Apesar de ter adotado medidas para Governação Aberta, governo lamenta participação ainda “muito reduzida” de cidadãos

Segundo a ministra Edna Oliveira, o país tem dado passos consistentes na matéria da transparência, da prestação de contas, da promoção da participação do cidadão e no recurso às tecnologias, mas ainda há uma necessidade de uma consciencialização para uma participação maior dos cidadãos.

Arrancou nesta quarta-feira, 29, no Palácio do Governo a Semana da Governação Aberta, uma iniciativa que visa “promover a participação, a abertura do Governo à sociedade, mas também incentivar a participação ativa dos cidadãos na definição das políticas públicas.”

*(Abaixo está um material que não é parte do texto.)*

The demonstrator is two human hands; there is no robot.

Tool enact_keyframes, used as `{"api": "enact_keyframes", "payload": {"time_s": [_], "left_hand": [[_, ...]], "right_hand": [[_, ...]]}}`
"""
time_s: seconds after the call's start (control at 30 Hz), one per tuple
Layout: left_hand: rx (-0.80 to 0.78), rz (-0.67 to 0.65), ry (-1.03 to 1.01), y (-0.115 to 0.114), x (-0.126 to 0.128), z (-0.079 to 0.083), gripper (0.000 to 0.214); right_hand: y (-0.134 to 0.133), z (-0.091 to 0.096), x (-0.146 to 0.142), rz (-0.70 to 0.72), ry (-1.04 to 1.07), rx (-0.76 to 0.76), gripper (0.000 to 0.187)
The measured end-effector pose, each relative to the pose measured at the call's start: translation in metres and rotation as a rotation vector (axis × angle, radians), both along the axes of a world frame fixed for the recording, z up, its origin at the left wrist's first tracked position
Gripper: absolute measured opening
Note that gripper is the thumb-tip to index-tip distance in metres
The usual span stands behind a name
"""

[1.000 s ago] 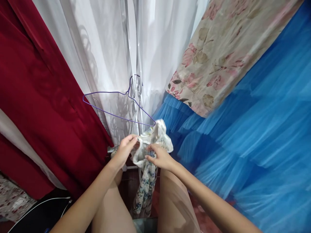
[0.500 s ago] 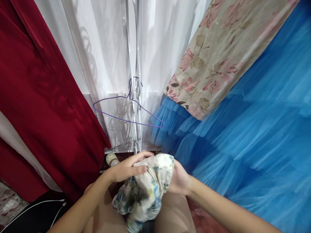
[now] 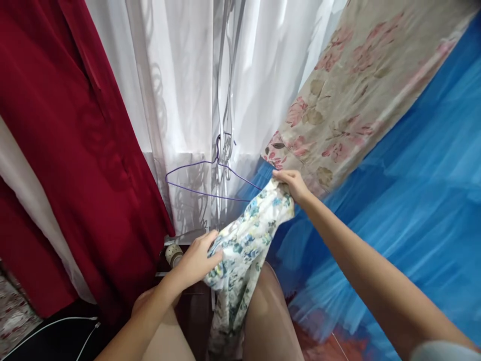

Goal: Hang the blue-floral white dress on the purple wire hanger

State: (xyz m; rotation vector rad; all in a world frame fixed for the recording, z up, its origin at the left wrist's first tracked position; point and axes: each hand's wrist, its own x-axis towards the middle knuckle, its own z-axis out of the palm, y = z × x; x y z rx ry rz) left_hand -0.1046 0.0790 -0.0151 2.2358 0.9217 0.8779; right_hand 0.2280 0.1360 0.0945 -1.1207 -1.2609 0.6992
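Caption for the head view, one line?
Left hand and right hand hold a floral garment near a purple hanger before a white curtain, red cloth left, blue tulle right.

— What do the person's hands hold?
— One blue-flowered white garment, stretched between them. The left hand grips its lower part above the knees, and the right hand pinches its top corner, raised higher.
— And around it?
— A purple wire hanger hangs just behind, against a white curtain. Red cloth hangs at the left; blue tulle and a beige rose-print fabric fill the right.
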Motion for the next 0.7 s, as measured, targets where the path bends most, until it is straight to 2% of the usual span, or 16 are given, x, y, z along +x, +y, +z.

A ministra da Modernização do Estado e da Administração Pública, Edna Oliveira, que presidiu a abertura, ressaltou que o governo tem realizado a consulta pública a diplomas que pretende aprovar e tem verificado que o número de cidadãos que participa e que dá a sua opinião “é muito reduzido”.

Segundo a governante esse facto “muitas vezes tem a ver com a falta de informação, outras vezes com a falta de consciência de que podem participar na consulta pública ou então o entendimento da consulta pública destina-se a um público mais restrito”. Edna Oliveira alega que há uma necessidade de uma consciencialização e de uma promoção para uma maior participação do cidadão.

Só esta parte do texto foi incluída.